Jan, 25, the mother of two young boys, is fed up with her husband's bossiness. "I need to be a person in my own right," she says vehemently, "but Tim makes that impossible, treating me like a child, ridiculing every decision I make and arguing with just about anything I say." His attitude and actions are all too reminiscent of her domineering mother. As a child, Jan had a hard time mustering the confidence to stand up to her, and she's once again feeling like the scared, insecure and lonely girl she used to be.
As Jan sees it, Tim demands control in every area of their life: He checks her grocery receipts and lectures her if she's bought the more expensive head of lettuce. He picked out their house without consulting her and even chose the furniture, vetoing her choice of bright-colored upholstery fabrics in favor of what he considered more practical neutral tones. He's especially contemptuous of her recent decision to go back to college -- Jan quit school after her sophomore year when she discovered she was pregnant -- saying she doesn't need a fancy degree and grudging every penny she spends on books and tuition.
But school is the one place Jan feels her opinions are worth respect. "Is it asking too much to expect my husband to understand that, instead of patronizing me? I've loved Tim since high school, and I love my kids -- but I want to be more than just a mother and a wife," she says.
Though she readily admits Tim is a warm and loving father, as a husband he's a tyrant. "I've never told him this before -- I don't like to argue with him -- but he makes me feel like a nobody. If it weren't for my kids, I'd leave in a minute," she says.

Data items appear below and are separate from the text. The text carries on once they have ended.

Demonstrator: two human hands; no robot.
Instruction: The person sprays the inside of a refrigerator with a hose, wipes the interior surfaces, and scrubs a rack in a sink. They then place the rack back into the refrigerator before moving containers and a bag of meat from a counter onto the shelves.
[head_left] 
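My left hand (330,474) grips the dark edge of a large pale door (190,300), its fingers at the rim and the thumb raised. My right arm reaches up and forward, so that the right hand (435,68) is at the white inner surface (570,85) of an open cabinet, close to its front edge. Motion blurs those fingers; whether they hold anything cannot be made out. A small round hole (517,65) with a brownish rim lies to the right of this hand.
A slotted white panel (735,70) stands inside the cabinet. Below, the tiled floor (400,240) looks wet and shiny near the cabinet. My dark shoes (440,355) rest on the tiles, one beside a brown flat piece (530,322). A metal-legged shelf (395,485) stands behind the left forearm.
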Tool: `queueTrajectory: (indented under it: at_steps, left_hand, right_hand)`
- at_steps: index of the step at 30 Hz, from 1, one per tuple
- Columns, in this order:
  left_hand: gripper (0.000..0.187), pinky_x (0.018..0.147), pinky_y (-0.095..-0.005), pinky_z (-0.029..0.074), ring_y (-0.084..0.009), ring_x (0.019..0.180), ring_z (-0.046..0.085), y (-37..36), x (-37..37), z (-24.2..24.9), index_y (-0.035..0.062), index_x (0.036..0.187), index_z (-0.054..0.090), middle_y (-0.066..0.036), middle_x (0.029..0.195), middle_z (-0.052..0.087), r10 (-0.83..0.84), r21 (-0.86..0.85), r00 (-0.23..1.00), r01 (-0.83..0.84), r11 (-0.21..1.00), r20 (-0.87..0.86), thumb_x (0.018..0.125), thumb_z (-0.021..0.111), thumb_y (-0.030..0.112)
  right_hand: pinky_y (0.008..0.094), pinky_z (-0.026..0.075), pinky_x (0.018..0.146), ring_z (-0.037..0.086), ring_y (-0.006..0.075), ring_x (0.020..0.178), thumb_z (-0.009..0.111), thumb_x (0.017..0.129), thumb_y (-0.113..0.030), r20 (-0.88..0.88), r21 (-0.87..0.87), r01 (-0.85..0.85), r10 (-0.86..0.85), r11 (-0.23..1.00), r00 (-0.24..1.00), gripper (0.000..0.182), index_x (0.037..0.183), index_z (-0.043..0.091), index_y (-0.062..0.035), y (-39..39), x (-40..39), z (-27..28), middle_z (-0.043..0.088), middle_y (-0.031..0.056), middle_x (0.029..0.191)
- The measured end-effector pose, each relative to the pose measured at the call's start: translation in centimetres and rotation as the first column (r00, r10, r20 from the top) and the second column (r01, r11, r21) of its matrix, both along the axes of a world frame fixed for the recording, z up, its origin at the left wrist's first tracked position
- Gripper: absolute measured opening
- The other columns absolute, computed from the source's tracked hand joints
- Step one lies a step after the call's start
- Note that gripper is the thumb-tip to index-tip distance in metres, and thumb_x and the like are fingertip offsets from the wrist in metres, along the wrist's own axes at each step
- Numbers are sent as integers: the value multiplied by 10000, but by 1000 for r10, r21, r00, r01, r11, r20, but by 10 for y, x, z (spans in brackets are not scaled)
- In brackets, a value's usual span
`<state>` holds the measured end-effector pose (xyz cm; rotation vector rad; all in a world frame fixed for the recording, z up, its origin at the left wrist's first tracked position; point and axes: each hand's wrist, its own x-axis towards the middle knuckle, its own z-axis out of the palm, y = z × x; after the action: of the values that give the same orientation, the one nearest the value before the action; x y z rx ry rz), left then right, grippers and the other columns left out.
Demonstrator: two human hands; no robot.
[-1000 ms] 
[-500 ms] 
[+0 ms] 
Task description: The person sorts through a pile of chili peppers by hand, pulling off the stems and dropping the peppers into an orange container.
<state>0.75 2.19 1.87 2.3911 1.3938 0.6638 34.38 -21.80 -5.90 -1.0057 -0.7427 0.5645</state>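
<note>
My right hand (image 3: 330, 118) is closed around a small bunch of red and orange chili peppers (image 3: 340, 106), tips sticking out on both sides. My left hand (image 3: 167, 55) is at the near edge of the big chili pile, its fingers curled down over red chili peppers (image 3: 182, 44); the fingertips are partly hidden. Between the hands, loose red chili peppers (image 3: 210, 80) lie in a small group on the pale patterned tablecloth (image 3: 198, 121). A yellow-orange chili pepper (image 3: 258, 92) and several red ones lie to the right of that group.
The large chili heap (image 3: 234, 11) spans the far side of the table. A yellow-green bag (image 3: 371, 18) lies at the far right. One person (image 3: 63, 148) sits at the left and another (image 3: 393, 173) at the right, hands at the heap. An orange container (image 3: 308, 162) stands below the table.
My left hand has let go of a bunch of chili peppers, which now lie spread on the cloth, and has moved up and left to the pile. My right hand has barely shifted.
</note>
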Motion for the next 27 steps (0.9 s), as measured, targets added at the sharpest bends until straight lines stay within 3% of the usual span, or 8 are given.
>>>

Tim, 27, who owns his own antique furniture and refinishing business, is shocked to hear that Jan is thinking of moving out and insists that, as usual, she's overreacting. "She has no reason to leave me and no right to do it," he announces. "What does she mean she wants to find herself? What's wrong with her life just the way it is?"
Tim bristles at Jan's criticism that he's a penny-pincher. Having grown up with a profligate mother who squandered his hard-working father's paychecks, he's proud of his ability to keep a tight rein on the family finances.
He's equally astounded to hear that Jan hates the way he's furnished their home. "I've put so much hard work into getting it to look just right, and she doesn't even care!" he says, his voice rising. Maybe the counselor can talk some sense into his wife, Tim says with a shrug, since he's certainly had no luck.
Playing the bully
"Anger is such a difficult, hot emotion that many people, like Jan, have a great deal of trouble recognizing that they are angry, let alone articulating it," notes Evelyn Moshcetta, a marriage counselor in New York and Huntington, N.Y. Other people, like Tim, have trouble recognizing the difference between expressing their feelings and putting their partner down. It's not surprising that in such marriages one partner feels bullied and the other hasn't the foggiest idea why.
If you or your partner are guilty of such bullying, keep the following points in mind:
* Belligerent, domineering talk has no place in a healthy marriage. No matter what justification Tim may have for his actions or ideas, he has to rephrase his comments in such a way that Jan doesn't experience them as a personal attack. He must eliminate the irritated, dictatorial, preachy tone of voice that turns any conversation into a criticism.
* If you feel you are being unfairly put down, speak out. For example, Jan must tell Tim: "I feel offended by what you just said," or, "That was inconsiderate, and beside the point of what I'm trying to tell you. You're going to have to find another way to say that." If the belligerent behavior continues, don't get mad -- step out of the line of fire and walk away. You'll be sending a far more powerful message. You can say, "I won't be spoken to that way."
* Work at learning how to bring up issues that are important to you even though you're afraid of rocking the boat. People like Jan often hide their feelings because they think it is wrong to feel a certain way. However, feelings are neither right nor wrong. It's how you express them that can make the difference between a trusting, intimate relationship and one fraught with tension and misunderstanding.